Publié le 18 septembre 2017 à 7h43
Meurtre d'une femme enceinte à Ustaritz : la victime a été violée, un SDF de 38 ans interpellé

PYRÉNÉES-ATLANTIQUES - Un homme a été interpellé dimanche dans le cadre de l'enquête sur la mort d'une jeune femme de 23 ans retrouvée mercredi 13 septembre 2017 à Ustaritz (Pays Basque). Enceinte de huit mois, l'étudiante a été violée, selon le procureur de la République de Bayonne, dimanche après-midi.

Cinq jours après la découverte du corps, un suspect a été arrêté ce week-end par le peloton de surveillance et d'intervention de la gendarmerie (Psig). "Un homme a été interpellé ce dimanche vers 13 heures dans le cadre de l'enquête sur le meurtre d'une jeune femme de 23 ans mercredi dernier à Ustaritz. Il a été placé en garde à vue", a indiqué une source proche du dossier à LCI. 

Selon nos informations, l'homme, né en août 1979 en Suisse, était recherché depuis plusieurs jours. Connu de la justice, ce SDF a été arrêté à l'issue d'une course-poursuite alors qu'il se trouvait au volant d'un véhicule à Boucau, près de Bayonne. La camionnette avait été volée et l'homme a été confondu par son ADN, a indiqué le procureur de la République de Bayonne, Samuel Vuelta Simon, dimanche après-midi au cours d'une conférence de presse. 

L'étudiante a été violée

Mercredi dernier, peu après 21 heures, la victime, Mélodie M., avait été retrouvée morte sur le lit de la chambre à coucher par son compagnon dans un appartement lui-même situé dans une maison du Chemin Sainte-Barbe à Ustaritz (Pyrénées-Atlantiques). La jeune femme enceinte de huit mois avait les poignets et les chevilles ligotés, les yeux bandés et était bâillonnée avec des torchons.  

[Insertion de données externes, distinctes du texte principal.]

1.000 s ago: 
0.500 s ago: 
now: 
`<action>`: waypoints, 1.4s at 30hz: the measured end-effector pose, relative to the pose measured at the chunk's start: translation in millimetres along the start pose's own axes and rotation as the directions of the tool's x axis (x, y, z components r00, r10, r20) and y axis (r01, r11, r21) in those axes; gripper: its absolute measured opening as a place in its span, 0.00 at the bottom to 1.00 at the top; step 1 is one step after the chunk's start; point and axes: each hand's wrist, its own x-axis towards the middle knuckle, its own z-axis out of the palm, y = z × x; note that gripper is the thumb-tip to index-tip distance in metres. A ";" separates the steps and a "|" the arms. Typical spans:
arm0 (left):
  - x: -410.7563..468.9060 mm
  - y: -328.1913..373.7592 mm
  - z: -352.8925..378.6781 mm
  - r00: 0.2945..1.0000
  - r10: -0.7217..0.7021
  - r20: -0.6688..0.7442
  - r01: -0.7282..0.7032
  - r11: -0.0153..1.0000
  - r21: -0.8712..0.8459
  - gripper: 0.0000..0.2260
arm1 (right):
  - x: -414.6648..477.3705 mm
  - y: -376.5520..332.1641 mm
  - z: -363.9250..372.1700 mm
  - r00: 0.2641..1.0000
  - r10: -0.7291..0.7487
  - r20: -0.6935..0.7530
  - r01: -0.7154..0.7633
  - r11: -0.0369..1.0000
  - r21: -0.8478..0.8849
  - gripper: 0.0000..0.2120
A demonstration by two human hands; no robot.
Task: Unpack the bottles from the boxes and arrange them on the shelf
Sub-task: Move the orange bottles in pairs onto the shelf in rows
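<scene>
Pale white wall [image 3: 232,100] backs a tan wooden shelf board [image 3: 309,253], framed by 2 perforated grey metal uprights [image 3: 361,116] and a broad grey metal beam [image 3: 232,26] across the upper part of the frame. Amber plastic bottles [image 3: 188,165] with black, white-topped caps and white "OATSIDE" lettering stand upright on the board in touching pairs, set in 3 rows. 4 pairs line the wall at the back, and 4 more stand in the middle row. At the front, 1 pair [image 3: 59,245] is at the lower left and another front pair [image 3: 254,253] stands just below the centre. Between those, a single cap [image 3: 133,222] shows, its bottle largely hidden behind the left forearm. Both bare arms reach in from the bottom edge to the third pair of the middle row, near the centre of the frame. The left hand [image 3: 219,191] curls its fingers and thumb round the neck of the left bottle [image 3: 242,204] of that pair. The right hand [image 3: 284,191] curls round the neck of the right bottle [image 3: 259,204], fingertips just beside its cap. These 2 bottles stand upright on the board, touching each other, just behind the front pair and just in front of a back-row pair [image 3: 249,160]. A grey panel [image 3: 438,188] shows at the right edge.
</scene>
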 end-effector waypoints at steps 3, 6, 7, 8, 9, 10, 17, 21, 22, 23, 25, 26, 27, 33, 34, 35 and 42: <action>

Le procureur de la République avait évoqué dès jeudi un "acte criminel particulièrement violent". Ce dimanche, il a confirmé que la victime, étudiante infirmière à Bordeaux originaire de Béziers, avait été violée. 

Aucune trace d'effraction sur les lieux du crime

L'autopsie du corps de la victime avait mis en évidence des "lésions traumatiques du visage", notamment une "fracture du nez", avait révélé le procureur dans un communiqué vendredi dernier. L'examen permettait également d'établir que le décès était "consécutif à un syndrome asphyxique majeur, avec obstruction des voies aériennes supérieures" par le bâillon.